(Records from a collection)
———
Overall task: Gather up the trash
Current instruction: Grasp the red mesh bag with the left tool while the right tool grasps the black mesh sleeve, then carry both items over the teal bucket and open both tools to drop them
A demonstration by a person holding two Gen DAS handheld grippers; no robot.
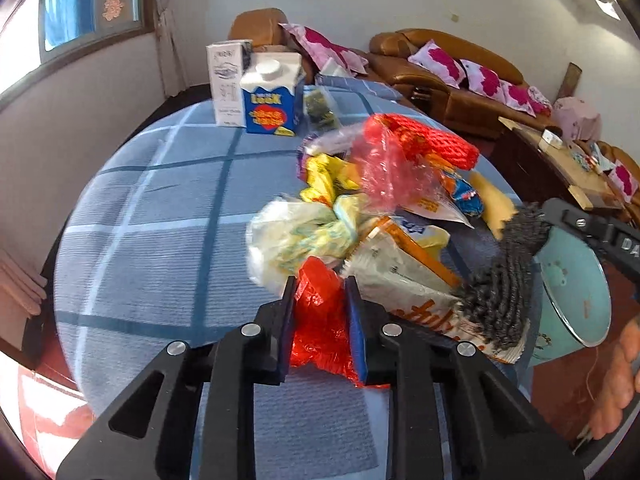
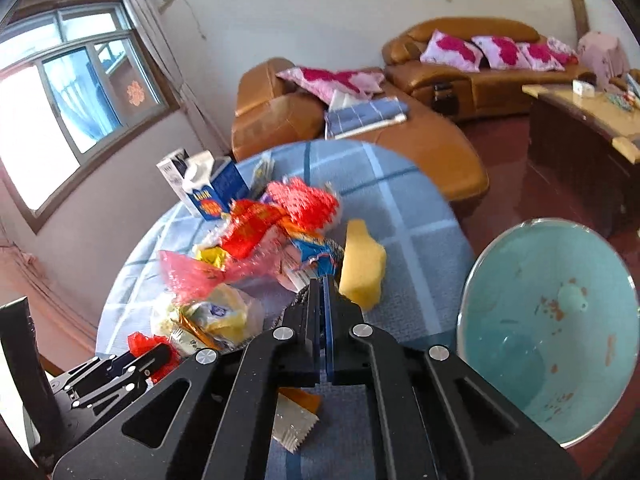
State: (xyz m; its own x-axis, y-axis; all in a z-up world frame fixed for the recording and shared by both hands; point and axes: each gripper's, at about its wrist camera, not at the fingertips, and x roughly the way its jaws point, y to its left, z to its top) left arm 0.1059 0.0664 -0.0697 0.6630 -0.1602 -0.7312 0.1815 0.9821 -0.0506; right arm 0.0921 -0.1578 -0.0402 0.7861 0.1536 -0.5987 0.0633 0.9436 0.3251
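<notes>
Both grippers have something pinched over the blue checked counter (image 1: 160, 208), and what matters next is where the teal basin (image 2: 548, 328) sits relative to each. The left hand-held gripper (image 1: 322, 312) has its blue pads squeezed onto a crumpled red plastic bag (image 1: 320, 320) at the near edge of the trash pile (image 1: 372, 208), the bag bunched between the fingers and hanging below them. The right hand-held gripper (image 2: 322, 300) is closed almost completely, with a dark, knobbly scrubbing cloth (image 1: 504, 280) caught in its tips; from its own camera only a sliver of dark material shows between the pads, but the left camera shows the cloth hanging from it. The basin stands off the counter's right edge, down near the red floor, mouth tipped toward the cameras and holding nothing yet that I can see. It lies just to the right of the right gripper and well apart from the left one, so I'd judge the right hand has the short swing across the edge, while the left must carry its bag across the pile. The yellow sponge (image 2: 362, 264) lies just beyond the right gripper, between it and the far wrappers.
</notes>
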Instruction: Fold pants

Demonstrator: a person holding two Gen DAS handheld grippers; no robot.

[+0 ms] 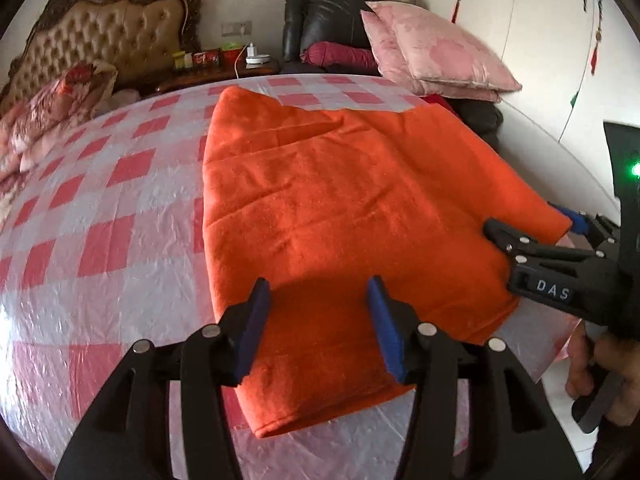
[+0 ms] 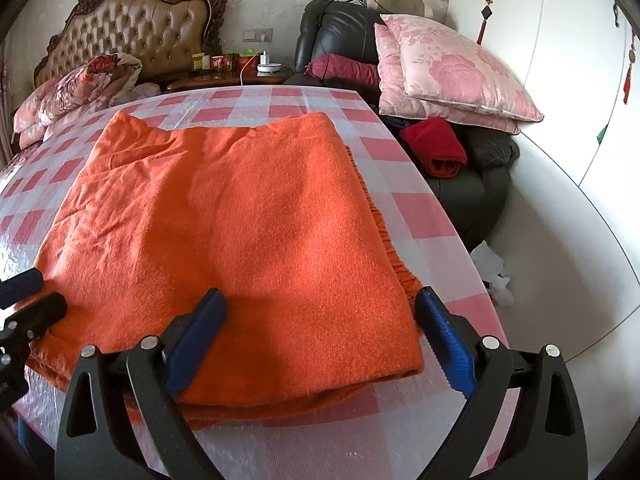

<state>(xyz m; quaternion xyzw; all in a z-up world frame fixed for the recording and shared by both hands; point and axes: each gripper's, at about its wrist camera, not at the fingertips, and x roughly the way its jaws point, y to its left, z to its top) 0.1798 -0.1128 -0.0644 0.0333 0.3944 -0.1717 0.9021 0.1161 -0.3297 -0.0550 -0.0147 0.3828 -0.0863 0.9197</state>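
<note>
Orange pants (image 2: 240, 216) laid on checked tabletop (image 2: 404, 208), already folded into layered rectangle. Left claw (image 1: 318, 326) and right claw (image 2: 320, 340) held wide, empty, at near edge. Perhaps one final fold left.

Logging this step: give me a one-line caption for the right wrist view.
Open right gripper poised over the near edge of folded orange pants on a checked table, left gripper at the left corner.

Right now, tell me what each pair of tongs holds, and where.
Nothing. Left tongs and right tongs are open over the near edge of the folded orange pants.
</note>
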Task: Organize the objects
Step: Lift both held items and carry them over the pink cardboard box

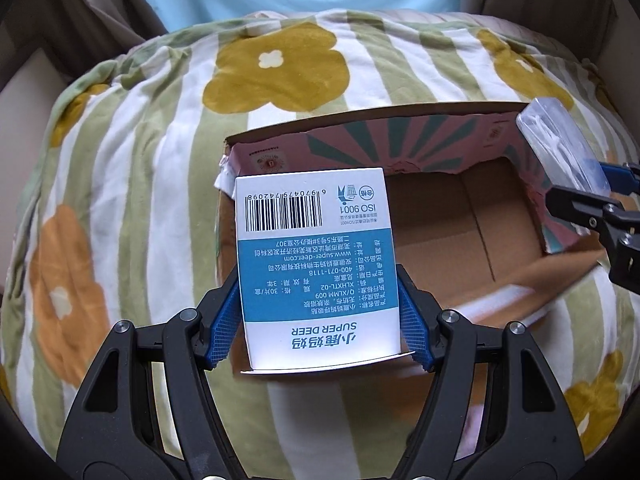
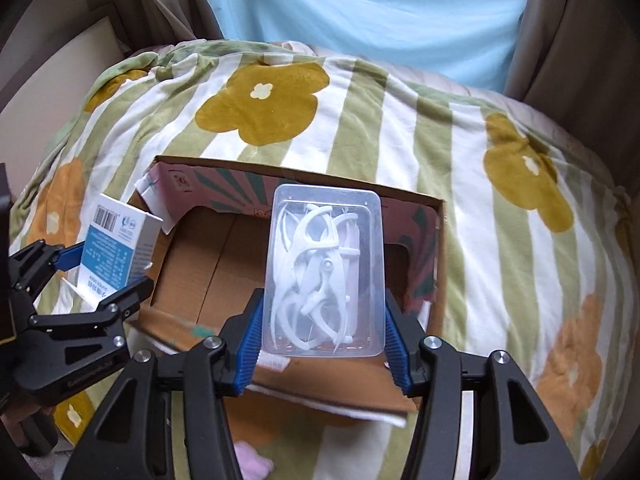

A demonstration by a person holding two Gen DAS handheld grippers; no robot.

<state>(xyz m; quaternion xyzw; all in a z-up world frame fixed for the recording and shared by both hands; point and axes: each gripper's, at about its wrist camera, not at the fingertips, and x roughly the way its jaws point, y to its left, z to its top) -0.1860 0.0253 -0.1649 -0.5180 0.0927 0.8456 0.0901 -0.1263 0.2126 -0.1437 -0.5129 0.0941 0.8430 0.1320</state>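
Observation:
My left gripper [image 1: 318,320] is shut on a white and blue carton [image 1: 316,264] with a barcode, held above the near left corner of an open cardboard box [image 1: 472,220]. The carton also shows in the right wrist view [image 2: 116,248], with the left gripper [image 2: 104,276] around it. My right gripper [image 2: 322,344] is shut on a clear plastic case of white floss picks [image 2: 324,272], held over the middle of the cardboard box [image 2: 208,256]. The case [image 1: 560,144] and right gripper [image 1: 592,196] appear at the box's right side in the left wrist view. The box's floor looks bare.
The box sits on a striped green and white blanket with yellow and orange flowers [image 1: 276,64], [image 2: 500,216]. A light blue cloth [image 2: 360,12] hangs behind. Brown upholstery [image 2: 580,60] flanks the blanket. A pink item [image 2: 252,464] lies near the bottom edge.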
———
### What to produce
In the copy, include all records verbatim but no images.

### Written solution
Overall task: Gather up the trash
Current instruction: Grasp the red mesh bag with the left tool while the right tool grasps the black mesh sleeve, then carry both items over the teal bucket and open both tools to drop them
A demonstration by a person holding two Gen DAS handheld grippers; no robot.
State: (xyz m; its own x-axis, y-axis; all in a z-up world frame fixed for the recording and shared by both hands; point and axes: each gripper's, at about its wrist camera, not at the fingertips, and x roughly the way its jaws point, y to its left, z to its top) left arm 0.1059 0.0664 -0.0697 0.6630 -0.1602 -0.7312 0.1815 0.9821 -0.0506; right arm 0.0921 -0.1578 -0.0402 0.7861 0.1536 -0.5987 0.0633 0.9436 0.3251
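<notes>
Both grippers have something pinched over the blue checked counter (image 1: 160, 208), and what matters next is where the teal basin (image 2: 548, 328) sits relative to each. The left hand-held gripper (image 1: 322, 312) has its blue pads squeezed onto a crumpled red plastic bag (image 1: 320, 320) at the near edge of the trash pile (image 1: 372, 208), the bag bunched between the fingers and hanging below them. The right hand-held gripper (image 2: 322, 300) is closed almost completely, with a dark, knobbly scrubbing cloth (image 1: 504, 280) caught in its tips; from its own camera only a sliver of dark material shows between the pads, but the left camera shows the cloth hanging from it. The basin stands off the counter's right edge, down near the red floor, mouth tipped toward the cameras and holding nothing yet that I can see. It lies just to the right of the right gripper and well apart from the left one, so I'd judge the right hand has the short swing across the edge, while the left must carry its bag across the pile. The yellow sponge (image 2: 362, 264) lies just beyond the right gripper, between it and the far wrappers.
</notes>
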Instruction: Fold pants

Demonstrator: a person holding two Gen DAS handheld grippers; no robot.

[+0 ms] 
[+0 ms] 

<state>(xyz m; quaternion xyzw; all in a z-up world frame fixed for the recording and shared by both hands; point and axes: each gripper's, at about its wrist camera, not at the fingertips, and x roughly the way its jaws point, y to its left, z to its top) 0.1798 -0.1128 -0.0644 0.0333 0.3944 -0.1717 0.9021 0.1161 -0.3297 -0.0550 -0.0147 0.3828 -0.0863 0.9197</state>
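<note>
Orange pants (image 2: 240, 216) laid on checked tabletop (image 2: 404, 208), already folded into layered rectangle. Left claw (image 1: 318, 326) and right claw (image 2: 320, 340) held wide, empty, at near edge. Perhaps one final fold left.

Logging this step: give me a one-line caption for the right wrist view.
Open right gripper poised over the near edge of folded orange pants on a checked table, left gripper at the left corner.

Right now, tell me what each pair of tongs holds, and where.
Nothing. Left tongs and right tongs are open over the near edge of the folded orange pants.
</note>
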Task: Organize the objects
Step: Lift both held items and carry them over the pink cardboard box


A demonstration by a person holding two Gen DAS handheld grippers; no robot.

<state>(xyz m; quaternion xyzw; all in a z-up world frame fixed for the recording and shared by both hands; point and axes: each gripper's, at about its wrist camera, not at the fingertips, and x roughly the way its jaws point, y to its left, z to its top) -0.1860 0.0253 -0.1649 -0.5180 0.0927 0.8456 0.0901 -0.1263 0.2126 -0.1437 -0.5129 0.0941 0.8430 0.1320</state>
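Observation:
My left gripper [image 1: 318,320] is shut on a white and blue carton [image 1: 316,264] with a barcode, held above the near left corner of an open cardboard box [image 1: 472,220]. The carton also shows in the right wrist view [image 2: 116,248], with the left gripper [image 2: 104,276] around it. My right gripper [image 2: 322,344] is shut on a clear plastic case of white floss picks [image 2: 324,272], held over the middle of the cardboard box [image 2: 208,256]. The case [image 1: 560,144] and right gripper [image 1: 592,196] appear at the box's right side in the left wrist view. The box's floor looks bare.
The box sits on a striped green and white blanket with yellow and orange flowers [image 1: 276,64], [image 2: 500,216]. A light blue cloth [image 2: 360,12] hangs behind. Brown upholstery [image 2: 580,60] flanks the blanket. A pink item [image 2: 252,464] lies near the bottom edge.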

No more is needed to finish this exercise.